Sesampainya di atas bukit, Nimo memilih untuk berhenti sejenak. Dari atas bukit ia menatap kawasan pabrik milik PT IWIP dengan tatapan kosong. Tak ada suara yang keluar dari mulutnya saat deru mesin pabrik bergema. Ia hanya sesekali terlihat memotong pohon kecil di depannya dengan sebilah parang yang dipegang.
“Dulu di sana hutan lebat, kami berkebun tak jauh dari bukit itu,” kata Nimo kepada Barta1 sembari menunjukan lokasi perkebunan yang telah berubah menjadi kawasan pabrik Smelter.

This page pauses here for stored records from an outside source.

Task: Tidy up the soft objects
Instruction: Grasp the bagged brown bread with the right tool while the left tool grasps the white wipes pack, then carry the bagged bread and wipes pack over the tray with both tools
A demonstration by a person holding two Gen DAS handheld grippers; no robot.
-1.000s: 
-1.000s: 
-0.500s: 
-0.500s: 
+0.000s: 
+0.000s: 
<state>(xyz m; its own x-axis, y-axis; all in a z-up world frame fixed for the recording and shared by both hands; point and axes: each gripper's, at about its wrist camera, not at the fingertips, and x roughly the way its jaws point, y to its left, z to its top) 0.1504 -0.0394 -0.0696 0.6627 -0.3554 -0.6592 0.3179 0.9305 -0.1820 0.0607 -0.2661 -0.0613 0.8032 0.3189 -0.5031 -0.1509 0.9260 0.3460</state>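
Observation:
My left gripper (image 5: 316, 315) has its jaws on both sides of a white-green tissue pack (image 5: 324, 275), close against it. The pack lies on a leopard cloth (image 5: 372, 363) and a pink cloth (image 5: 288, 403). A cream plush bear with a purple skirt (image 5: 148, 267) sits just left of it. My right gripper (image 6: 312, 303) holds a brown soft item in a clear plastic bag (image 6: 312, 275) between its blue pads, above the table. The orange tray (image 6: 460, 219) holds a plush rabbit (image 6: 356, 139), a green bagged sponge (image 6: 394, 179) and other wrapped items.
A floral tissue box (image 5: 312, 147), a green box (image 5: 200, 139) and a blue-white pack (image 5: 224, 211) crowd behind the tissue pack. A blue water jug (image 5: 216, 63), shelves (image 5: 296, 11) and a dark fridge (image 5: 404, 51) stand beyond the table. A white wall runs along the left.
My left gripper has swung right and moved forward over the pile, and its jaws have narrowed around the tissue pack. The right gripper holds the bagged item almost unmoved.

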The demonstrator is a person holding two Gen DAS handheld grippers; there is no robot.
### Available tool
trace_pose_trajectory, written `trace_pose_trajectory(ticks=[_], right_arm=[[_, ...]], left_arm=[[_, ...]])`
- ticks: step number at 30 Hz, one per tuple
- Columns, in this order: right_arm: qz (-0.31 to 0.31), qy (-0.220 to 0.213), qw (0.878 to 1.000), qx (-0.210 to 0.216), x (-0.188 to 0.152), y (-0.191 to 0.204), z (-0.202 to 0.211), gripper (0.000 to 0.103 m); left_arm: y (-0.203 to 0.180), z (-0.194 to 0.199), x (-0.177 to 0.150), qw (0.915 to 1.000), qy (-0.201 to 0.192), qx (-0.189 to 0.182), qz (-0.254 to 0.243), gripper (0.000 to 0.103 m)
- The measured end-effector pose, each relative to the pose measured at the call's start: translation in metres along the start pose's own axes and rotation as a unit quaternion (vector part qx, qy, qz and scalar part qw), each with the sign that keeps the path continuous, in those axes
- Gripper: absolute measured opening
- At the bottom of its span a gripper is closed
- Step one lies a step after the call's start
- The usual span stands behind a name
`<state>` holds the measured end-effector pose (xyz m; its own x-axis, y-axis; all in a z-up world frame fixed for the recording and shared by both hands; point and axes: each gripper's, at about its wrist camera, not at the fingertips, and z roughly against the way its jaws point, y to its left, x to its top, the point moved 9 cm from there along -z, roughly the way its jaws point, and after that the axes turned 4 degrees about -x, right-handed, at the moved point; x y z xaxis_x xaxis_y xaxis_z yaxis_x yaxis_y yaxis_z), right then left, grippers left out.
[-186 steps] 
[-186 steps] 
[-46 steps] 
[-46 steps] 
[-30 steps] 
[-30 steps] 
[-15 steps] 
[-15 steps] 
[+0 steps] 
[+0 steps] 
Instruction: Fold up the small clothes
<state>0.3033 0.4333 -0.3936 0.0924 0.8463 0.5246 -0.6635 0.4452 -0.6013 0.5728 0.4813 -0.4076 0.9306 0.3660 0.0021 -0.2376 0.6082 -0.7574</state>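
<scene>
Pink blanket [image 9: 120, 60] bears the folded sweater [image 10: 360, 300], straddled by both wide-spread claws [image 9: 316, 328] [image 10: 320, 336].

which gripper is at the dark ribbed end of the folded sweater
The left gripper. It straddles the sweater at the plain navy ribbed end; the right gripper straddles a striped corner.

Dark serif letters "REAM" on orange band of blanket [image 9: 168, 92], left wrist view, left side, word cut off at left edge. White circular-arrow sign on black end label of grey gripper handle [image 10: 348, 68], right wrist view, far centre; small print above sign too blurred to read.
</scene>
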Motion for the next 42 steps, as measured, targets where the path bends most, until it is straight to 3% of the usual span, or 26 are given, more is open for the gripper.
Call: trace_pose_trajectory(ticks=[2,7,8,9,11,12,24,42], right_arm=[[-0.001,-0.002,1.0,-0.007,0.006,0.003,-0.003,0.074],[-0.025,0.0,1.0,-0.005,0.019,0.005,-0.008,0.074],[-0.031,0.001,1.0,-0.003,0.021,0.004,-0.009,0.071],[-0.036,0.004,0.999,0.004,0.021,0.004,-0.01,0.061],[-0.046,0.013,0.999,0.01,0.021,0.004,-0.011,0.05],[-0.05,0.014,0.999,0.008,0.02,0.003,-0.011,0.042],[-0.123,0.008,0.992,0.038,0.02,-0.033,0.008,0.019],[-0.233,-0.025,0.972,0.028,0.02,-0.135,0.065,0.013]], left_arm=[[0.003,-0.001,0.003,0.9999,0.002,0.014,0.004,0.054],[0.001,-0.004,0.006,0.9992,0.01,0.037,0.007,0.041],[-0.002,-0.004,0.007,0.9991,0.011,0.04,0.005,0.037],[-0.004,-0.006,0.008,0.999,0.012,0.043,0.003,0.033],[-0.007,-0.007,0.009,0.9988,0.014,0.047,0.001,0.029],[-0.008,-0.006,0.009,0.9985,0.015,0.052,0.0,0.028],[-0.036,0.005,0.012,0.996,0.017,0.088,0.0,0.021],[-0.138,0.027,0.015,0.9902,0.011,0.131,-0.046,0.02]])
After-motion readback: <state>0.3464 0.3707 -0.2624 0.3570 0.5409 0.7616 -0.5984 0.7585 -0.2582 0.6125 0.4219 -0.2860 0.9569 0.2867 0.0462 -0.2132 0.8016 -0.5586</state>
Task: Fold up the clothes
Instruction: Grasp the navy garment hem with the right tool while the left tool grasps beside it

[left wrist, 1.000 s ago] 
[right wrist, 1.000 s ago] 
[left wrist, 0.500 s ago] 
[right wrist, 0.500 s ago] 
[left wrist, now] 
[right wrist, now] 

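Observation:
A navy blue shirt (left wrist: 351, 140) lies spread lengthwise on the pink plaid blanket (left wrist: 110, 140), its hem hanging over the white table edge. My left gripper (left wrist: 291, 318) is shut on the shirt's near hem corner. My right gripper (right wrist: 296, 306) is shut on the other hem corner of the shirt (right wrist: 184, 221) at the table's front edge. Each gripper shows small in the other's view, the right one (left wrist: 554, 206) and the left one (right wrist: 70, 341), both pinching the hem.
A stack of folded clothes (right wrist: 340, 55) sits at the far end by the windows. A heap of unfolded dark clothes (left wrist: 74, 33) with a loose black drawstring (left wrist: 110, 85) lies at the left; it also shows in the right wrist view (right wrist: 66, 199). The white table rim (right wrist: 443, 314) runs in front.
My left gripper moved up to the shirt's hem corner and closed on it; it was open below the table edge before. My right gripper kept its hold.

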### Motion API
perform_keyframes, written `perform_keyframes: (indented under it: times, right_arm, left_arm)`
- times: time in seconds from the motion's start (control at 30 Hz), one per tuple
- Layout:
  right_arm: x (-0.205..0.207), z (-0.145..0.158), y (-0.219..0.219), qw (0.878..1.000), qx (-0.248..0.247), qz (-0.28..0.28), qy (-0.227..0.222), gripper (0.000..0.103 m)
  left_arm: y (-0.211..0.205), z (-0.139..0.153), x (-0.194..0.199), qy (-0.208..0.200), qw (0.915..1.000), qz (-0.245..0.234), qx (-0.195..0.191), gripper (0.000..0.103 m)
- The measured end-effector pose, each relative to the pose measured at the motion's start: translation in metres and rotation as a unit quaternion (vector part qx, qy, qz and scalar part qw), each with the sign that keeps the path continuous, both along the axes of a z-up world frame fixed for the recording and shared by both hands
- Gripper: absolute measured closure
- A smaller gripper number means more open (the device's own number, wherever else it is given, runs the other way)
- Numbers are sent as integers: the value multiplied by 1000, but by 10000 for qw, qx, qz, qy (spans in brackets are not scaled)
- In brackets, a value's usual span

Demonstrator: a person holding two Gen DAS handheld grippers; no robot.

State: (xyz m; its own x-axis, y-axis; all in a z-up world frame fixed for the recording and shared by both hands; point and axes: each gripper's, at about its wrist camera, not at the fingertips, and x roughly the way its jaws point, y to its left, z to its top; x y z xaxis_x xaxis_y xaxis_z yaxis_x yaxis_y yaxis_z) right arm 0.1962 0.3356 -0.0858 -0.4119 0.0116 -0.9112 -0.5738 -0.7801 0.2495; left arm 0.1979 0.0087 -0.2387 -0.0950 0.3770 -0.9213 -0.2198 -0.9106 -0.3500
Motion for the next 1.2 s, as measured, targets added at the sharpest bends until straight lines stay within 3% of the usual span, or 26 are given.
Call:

Dua puluh tahun lalu, kawasan tersebut merupakan bukit yang dipenuhi dengan pepohonan dengan diameter 100 centimeters. Hamparan ladang pala, cengkeh dan kelapa menyebar dari batas kaki bukit hingga pesisir pantai. Jejeran pohon aren tumbuh liar di kawasan pabrik milik PT IWIP itu. Ada hutan mangrove di sebelah selatan. Tak sedikit warga desa saat itu mengambil rotan, kayu dan madu di kawasan hutan tersebut. Semua tersedia dan mudah ditemukan.
Nimo adalah salah satu masyarakat adat Sawai yang masih tinggal di wilayah sekitar Tanjung Ulie, Halmahera Tengah. Dulu Iia dan keluarganya sangat bergantung hidup dari hasil hutan dan perkebunan pala, cengkeh dan kelapa yang berada empat kilometer dari desa. Kini Iia mengaku sudah tidak lagi berkebun sejak nikel di hutan ditambang.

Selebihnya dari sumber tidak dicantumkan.